The average episode of either anorexia or bulimia goes on for about eight years. Athletes of both sexes are at special risk of eating disorders, especially runners, gymnasts, and participants in any activity that requires "making weight" for a special competitive category, such as wrestlers and boxers. Actors, dancers, and models are subject to eating disorders—as are about 20% of active duty military. Soldiers, sailors, Marines, and members of the Air Force, especially in the United States, must maintain desirable weight to be considered for promotion.

Anorexia is more common earlier in life and bulimia is more common later in life. But neither is a purely psychological problem.
 

The Brain and Bulimia


Anorexia and bulimia are psychiatric disorders, and there is a strong psychological component in both conditions. It's a not weakness of willpower or a quirk of character, however, that makes someone anorexic or bulimic.
Both anorexia and bulimia seem to involve alterations in the production of a hormone known as brain-derived neurotrophic factor. This complex protein has a number of functions in the brain. Among those functions is to stimulate the growth of neurons that produce and respond to the reward chemical dopamine. If you don't have enough dopamine in your brain, you don't feel the "joy" that most people feel after everyday activities, especially eating. More and more eating is needed for the brain to register "enough." People who have either anorexia or bulimia may also have problems with hyper-sexuality, hoarding, gambling, shopping, or "punding," which is a prolonged feeling of purposelessness.

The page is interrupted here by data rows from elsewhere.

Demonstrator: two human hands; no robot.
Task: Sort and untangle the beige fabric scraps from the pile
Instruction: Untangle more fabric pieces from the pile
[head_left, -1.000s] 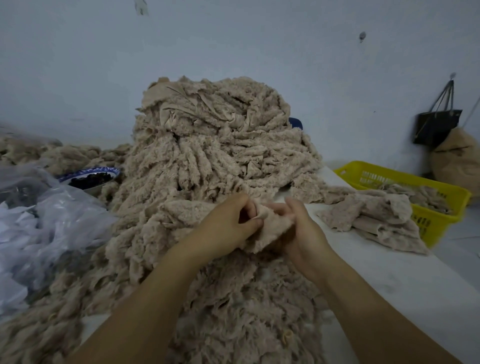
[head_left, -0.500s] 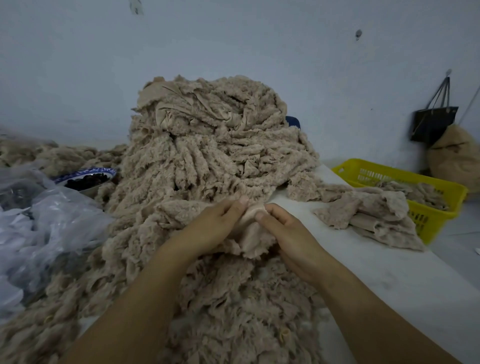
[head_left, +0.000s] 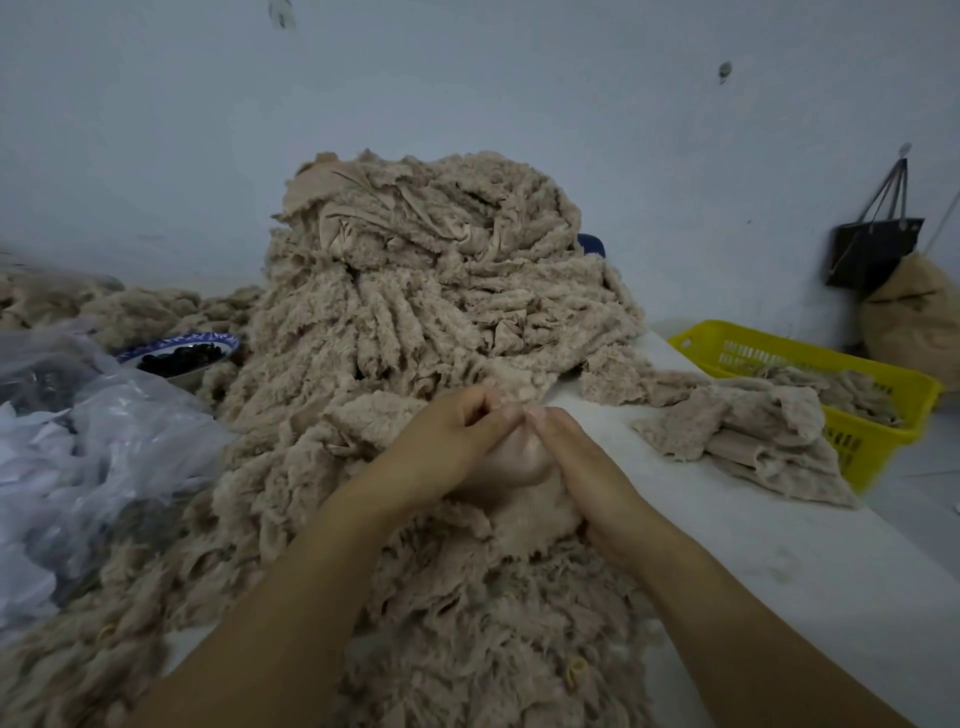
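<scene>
A tall pile of beige fabric scraps (head_left: 426, 291) rises in front of me and spills down toward the near table edge. Low on its front, my left hand (head_left: 447, 447) and my right hand (head_left: 582, 467) meet fingertip to fingertip. Both pinch the top edge of one beige scrap (head_left: 524, 483), whose smooth side faces me between the hands. Its lower, frayed edge hangs onto the pile. A small heap of separated scraps (head_left: 748, 441) lies on the white table (head_left: 779, 561) to the right.
A yellow plastic basket (head_left: 878, 410) with more scraps stands at the right table edge. A crumpled clear plastic bag (head_left: 78, 447) fills the left side, with a blue-rimmed bowl (head_left: 182, 356) of dark items behind it. A black bag (head_left: 872, 249) hangs on the wall.
Both hands have moved closer together at the scrap's top edge. The scrap has turned from a fuzzy fold held up to a smooth face stretched between the fingers.
</scene>
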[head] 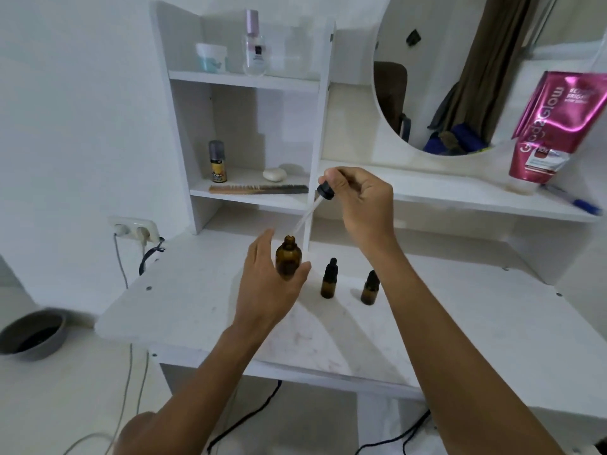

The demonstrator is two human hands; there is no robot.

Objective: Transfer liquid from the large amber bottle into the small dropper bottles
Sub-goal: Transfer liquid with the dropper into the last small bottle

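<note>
Fingers (pixel 267 239) round uncapped amber bottle (pixel 288 259), dropper (pixel 308 211) above mouth

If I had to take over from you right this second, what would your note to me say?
Left hand: holds the large amber bottle, uncapped, between thumb and fingers.
Right hand: pinches the dropper by its top, with the glass tip just above the bottle's mouth.
Two small dropper bottles stand capped on the table, right of the large one.
Done: large bottle opened. I cannot tell if the dropper holds liquid.
Left: uncap and fill both small bottles.
</note>
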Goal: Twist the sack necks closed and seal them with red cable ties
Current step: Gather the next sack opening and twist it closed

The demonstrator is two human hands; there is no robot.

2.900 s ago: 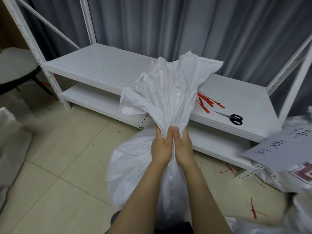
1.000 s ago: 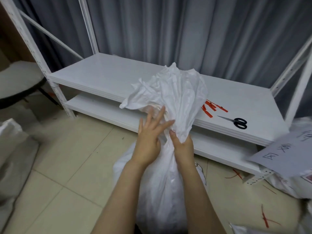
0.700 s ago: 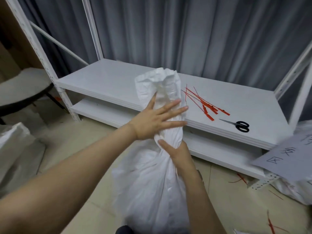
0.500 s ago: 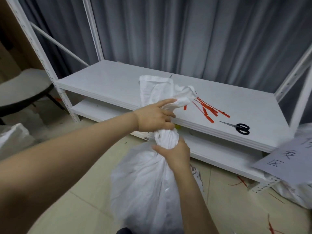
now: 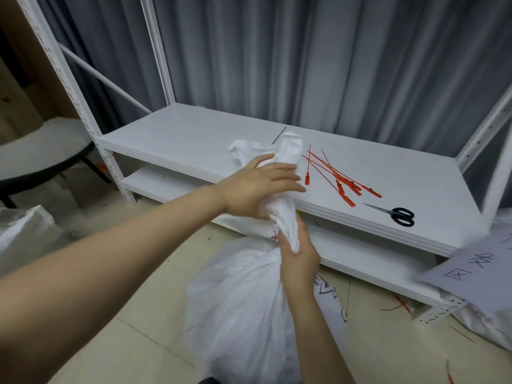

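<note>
The sack [image 5: 249, 314] runs off the bottom edge below the right hand [image 5: 299, 261]. The left hand [image 5: 257, 189] covers part of the neck [image 5: 285, 217]. Print [image 5: 329, 292] beside the right wrist is half hidden and unreadable. Far right of both hands, a blurred paper [image 5: 476, 270] is cut by the edge.

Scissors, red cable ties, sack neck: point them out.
scissors [image 5: 395, 213], head view, where the black handles join.
red cable ties [image 5: 349, 186], head view, clustered tags.
sack neck [image 5: 285, 217], head view, twisted white stretch.
</note>
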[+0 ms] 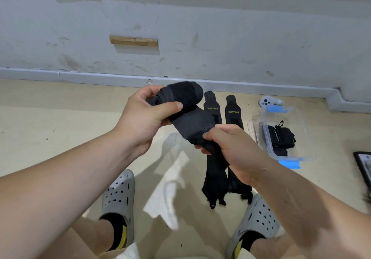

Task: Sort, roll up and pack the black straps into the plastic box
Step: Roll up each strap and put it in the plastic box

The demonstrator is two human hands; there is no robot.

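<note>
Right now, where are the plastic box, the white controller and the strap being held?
plastic box (290,164): head view, near blue latch.
white controller (266,102): head view, button face.
held black strap (192,122): head view, its wide middle.

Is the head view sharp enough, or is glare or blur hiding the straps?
Head view: mostly sharp, lettering on the two floor straps reads clearly; a glare patch lies on the floor beside them; the wide angle bends the baseboard; smear at the right edge.

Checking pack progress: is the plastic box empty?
Not empty: a black strap bundle lies inside the plastic box. How many straps, cannot tell.
</note>
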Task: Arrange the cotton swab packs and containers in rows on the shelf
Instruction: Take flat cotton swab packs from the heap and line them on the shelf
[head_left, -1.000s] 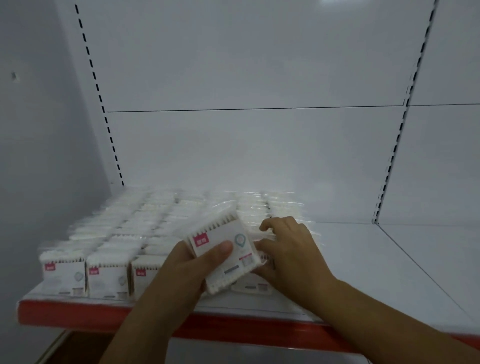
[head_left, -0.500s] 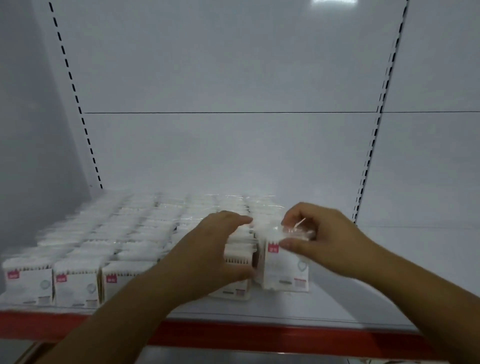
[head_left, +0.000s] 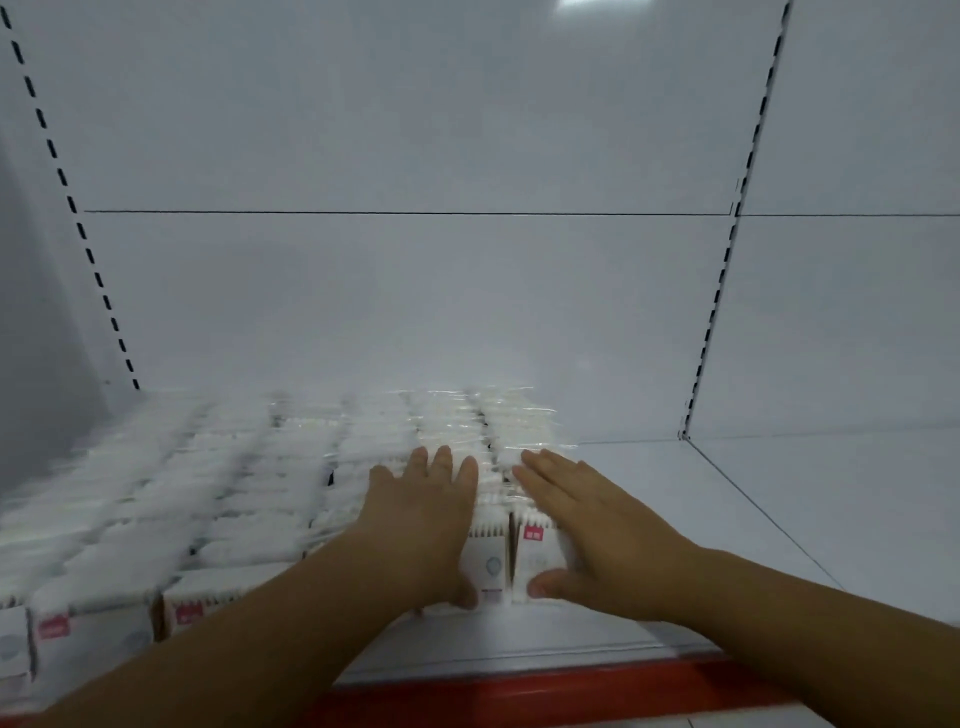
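Observation:
Several rows of white cotton swab packs (head_left: 218, 483) with small red labels cover the left and middle of the white shelf (head_left: 727, 525). My left hand (head_left: 421, 514) lies flat, fingers straight, on top of the second row from the right. My right hand (head_left: 582, 525) lies flat over the rightmost row, its thumb pressing the front of the frontmost pack (head_left: 535, 551). Another front pack (head_left: 491, 556) shows between my two hands. The packs under my palms are hidden.
The shelf's right part is bare white surface up to a seam (head_left: 753, 514). A red front strip (head_left: 519, 691) edges the shelf. Slotted uprights (head_left: 727, 249) run up the white back panel. A grey side wall (head_left: 31, 338) closes the left.
My right hand set its pack down at the front of the rightmost row. Both hands then flattened on top of the two right rows. The view moved closer and rightwards.

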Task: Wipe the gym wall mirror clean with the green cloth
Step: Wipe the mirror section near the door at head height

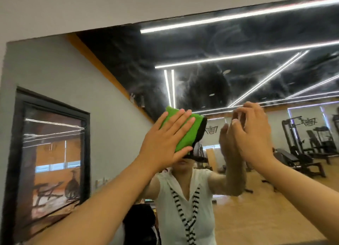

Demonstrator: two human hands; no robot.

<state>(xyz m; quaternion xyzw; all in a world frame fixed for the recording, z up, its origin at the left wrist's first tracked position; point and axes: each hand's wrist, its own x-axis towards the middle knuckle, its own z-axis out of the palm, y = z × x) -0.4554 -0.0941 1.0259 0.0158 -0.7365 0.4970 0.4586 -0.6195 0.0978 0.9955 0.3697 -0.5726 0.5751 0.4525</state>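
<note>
The wall mirror point(229, 65) fills most of the view, its upper part covered in hazy grey smears. A folded green cloth point(192, 129) lies flat against the glass at the middle. My left hand point(165, 143) presses on it with straight, spread fingers. My right hand point(251, 134) is raised beside it to the right, fingers loosely curved, fingertips at or close to the glass, holding nothing. Its reflection meets it in the mirror.
The mirror's top edge point(165, 20) runs under a white wall. Reflected in the glass are a person in a white top, gym machines point(300, 143) at the right, a wooden floor, ceiling light strips and a dark framed panel point(53, 149) at the left.
</note>
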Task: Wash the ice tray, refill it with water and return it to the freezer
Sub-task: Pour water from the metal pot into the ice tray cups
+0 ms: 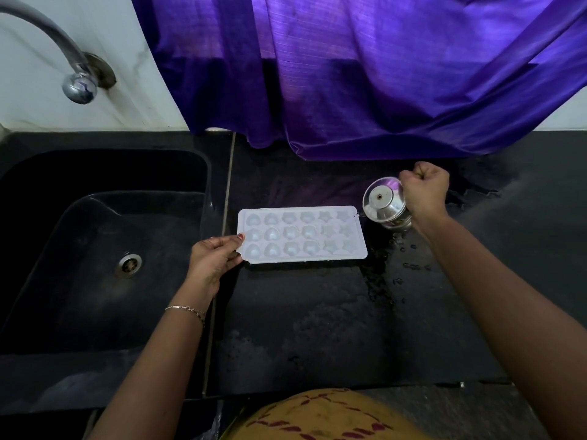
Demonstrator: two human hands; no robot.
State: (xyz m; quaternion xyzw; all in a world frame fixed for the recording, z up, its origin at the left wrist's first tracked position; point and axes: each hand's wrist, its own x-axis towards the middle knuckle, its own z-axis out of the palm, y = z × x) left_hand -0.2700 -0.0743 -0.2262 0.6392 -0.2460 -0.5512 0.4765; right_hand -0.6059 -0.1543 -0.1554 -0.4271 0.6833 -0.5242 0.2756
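Head view: right hand point(424, 193) grips a tipped steel cup point(386, 203) at centre right, trickling water into the ice tray point(301, 235); left hand point(216, 257) pinches the tray's left edge on the wet surface point(317, 312). Refilling is under way; remaining cells probably need steady pouring.

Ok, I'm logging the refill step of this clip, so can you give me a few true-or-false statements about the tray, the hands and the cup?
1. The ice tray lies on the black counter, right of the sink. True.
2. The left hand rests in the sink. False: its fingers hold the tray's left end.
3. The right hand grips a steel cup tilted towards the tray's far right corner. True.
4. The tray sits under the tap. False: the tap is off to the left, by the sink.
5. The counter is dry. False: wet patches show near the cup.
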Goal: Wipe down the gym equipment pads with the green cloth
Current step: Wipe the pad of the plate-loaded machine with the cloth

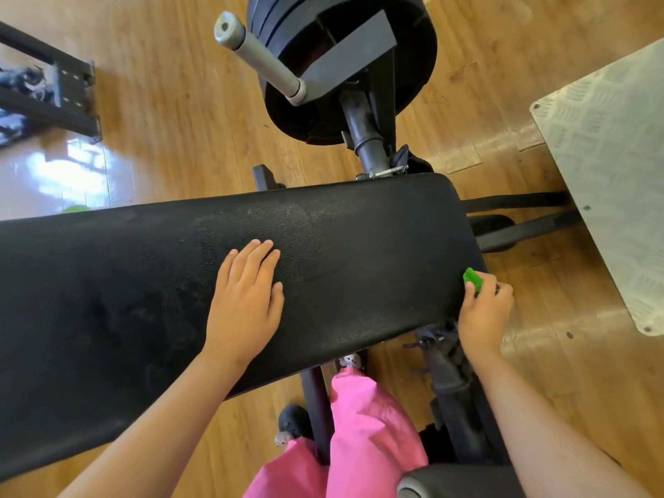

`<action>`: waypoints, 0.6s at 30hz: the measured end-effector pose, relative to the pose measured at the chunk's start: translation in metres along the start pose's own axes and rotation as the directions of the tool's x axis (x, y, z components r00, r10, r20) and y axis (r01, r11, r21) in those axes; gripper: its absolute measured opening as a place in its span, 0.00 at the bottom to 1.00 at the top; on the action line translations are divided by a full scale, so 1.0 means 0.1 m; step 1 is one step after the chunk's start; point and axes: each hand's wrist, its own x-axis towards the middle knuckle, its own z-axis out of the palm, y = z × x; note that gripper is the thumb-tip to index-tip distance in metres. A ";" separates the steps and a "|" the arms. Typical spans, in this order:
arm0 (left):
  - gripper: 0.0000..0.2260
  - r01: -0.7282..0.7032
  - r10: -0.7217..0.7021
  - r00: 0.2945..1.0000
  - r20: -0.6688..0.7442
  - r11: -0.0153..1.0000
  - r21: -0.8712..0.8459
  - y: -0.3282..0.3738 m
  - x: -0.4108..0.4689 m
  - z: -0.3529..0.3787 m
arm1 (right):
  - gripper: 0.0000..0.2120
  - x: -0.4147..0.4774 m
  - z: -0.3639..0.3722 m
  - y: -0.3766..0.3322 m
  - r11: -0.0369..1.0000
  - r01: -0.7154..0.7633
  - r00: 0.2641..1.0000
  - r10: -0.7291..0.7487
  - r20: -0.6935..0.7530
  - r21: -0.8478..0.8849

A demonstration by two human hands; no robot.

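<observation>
Pad (359, 246), a long black slab of pebbled vinyl with rounded corners, spans the view from lower left to right. Its near edge overhangs loose pink trousers (359, 425) and a dark rounded shoe (293, 420). Beside the trousers, a black steel tube (452, 389) runs under the pad, and the curved end of a padded roller (449, 483) shows at the bottom edge.

On the pad's middle, the left hand (248, 300) lies palm down, fingers straight and close together, holding nothing. At the pad's right edge, the right hand (485, 310) is curled tightly round the cloth (472, 278). Only a small, bright green crumpled tuft sticks out above the thumb, touching the pad's rim near its near-right corner.

Beyond the pad, a scuffed grey post rises to a stack of round black plates (287, 102). A smooth grey handle (258, 55) with a capped end juts out to the left of the stack. The floor (179, 120) is glossy wood-grain planking with a bright glare patch at left. To the right sits a pale metal plate (611, 156) with raised tread and rounded corners.
</observation>
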 end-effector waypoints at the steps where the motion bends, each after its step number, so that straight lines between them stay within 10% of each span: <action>1: 0.20 -0.002 0.002 1.000 -0.001 1.000 -0.010 0.00 0.00 -0.01 | 0.11 -0.03 0.01 -0.01 0.999 -0.046 0.999 0.046 -0.017 0.019; 7: 0.17 0.025 -0.025 1.000 -0.006 1.000 -0.015 -0.05 -0.16 -0.11 | 0.12 -0.82 0.12 -0.34 0.981 -0.145 0.987 0.153 -0.048 0.132; 12: 0.18 0.081 -0.081 0.996 -0.028 0.997 0.009 -0.18 -0.43 -0.18 | 0.16 -1.69 0.06 -1.02 0.975 0.169 0.973 -0.189 0.134 0.146; 18: 0.18 0.150 -0.148 0.988 -0.045 0.988 0.036 -0.29 -0.61 -0.27 | 0.21 -1.86 0.10 -1.81 0.739 0.648 0.720 -0.674 0.167 0.187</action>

On the other hand, exercise and starvation seem to increase the production of brain-derived neurotrophic factor. The lack of the factor causes the need to eat (with or without purging). But people also learn that they feel better when they work out extremely hard or starve themselves. Moreover, the effects of brain-derived neurotrophic factor, or not having enough of it, are mediated through another protein called neuropeptide Y. People who have anorexia or bulimia experience literal, physical pain when they don't eat. But they also experience freedom from compulsion to eat when they don't eat. That's why binging is following purging and people who develop anorexia also tend to develop bulimia. But can be done about it?

Cassandra seems to have been on the right track. Participating in iron woman triathlons gave her a lasting sense of satisfaction that made her feel better even when she was not running, biking, or swimming on a course on Hawaii or Crete. She felt better about herself all the time because of exercise choices—far more than if she had tried to work off the calories she felt compelled to consume on by spending hours on an elliptical trainer or an exercise bike.

Cassandra's symptoms emerged about the time she was completing off the major items on her personal "bucket list," getting the kids through school, earning a doctor's degree, owning a house, achieving a position of respect. These activities no longer provided the dopamine boost her brain was looking for, so she developed an unmanageable attraction to food.
 
Some women in midlife, of course, develop the opposite problem, anorexia. Both bulimics and anorexics of either sex need medical care. However, the choices people can make to keep their condition under control center on finding goals and activities that are even more meaningful than eating  (if they are bulimic) or worth looking fat (if they are anorexic).

Human will is a powerful force. Love is a powerful force, too. Women in midlife usually have had experiences that have led them to make sacrifices for others. The key to overcoming eating disorders may be the willingness to make sacrifices for themselves, finding goals in life that are even more important than self-image or the sensation of food. It's still important to get all the help that can be found, but understanding the nature of the disease can lead to the choices that overcome it.